== Segment start ==
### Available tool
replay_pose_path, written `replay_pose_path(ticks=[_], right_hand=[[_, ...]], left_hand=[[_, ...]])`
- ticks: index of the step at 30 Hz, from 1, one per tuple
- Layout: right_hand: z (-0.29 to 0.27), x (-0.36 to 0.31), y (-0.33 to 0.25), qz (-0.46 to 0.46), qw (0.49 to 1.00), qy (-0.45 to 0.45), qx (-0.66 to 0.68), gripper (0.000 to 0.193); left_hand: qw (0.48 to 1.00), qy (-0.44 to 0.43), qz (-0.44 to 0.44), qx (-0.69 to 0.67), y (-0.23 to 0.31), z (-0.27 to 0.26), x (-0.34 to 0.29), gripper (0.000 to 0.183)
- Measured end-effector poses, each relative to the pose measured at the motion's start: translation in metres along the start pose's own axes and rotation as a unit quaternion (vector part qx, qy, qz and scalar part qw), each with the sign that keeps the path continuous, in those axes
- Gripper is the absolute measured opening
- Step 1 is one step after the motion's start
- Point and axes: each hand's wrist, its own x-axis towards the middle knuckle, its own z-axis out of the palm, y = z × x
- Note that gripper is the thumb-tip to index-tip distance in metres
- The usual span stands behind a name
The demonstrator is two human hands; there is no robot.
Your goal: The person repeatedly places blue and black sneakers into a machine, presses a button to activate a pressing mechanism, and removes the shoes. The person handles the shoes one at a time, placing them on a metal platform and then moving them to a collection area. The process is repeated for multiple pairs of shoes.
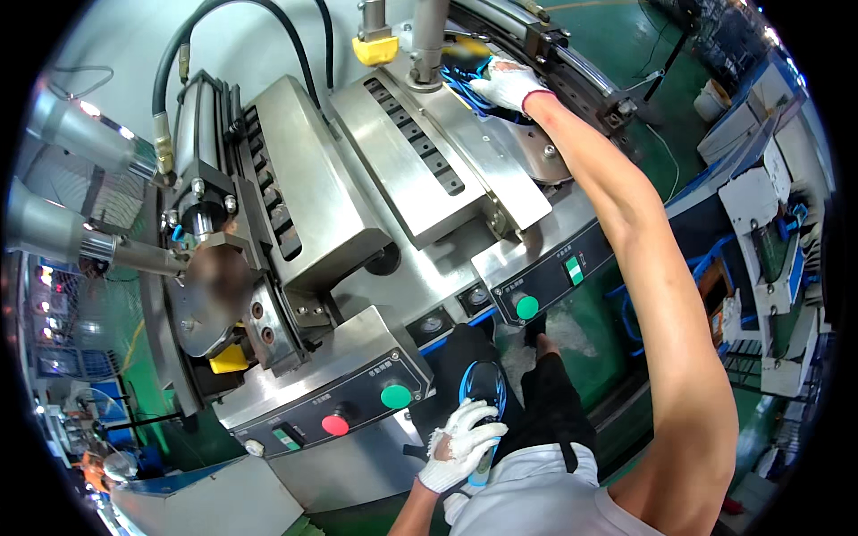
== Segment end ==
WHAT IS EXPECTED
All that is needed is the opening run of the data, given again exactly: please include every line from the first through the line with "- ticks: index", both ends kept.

RESPONSE FOR THIS EXERCISE
### Available tool
replay_pose_path, written `replay_pose_path(ticks=[_], right_hand=[[_, ...]], left_hand=[[_, ...]])`
- ticks: index of the step at 30 Hz, from 1, one per tuple

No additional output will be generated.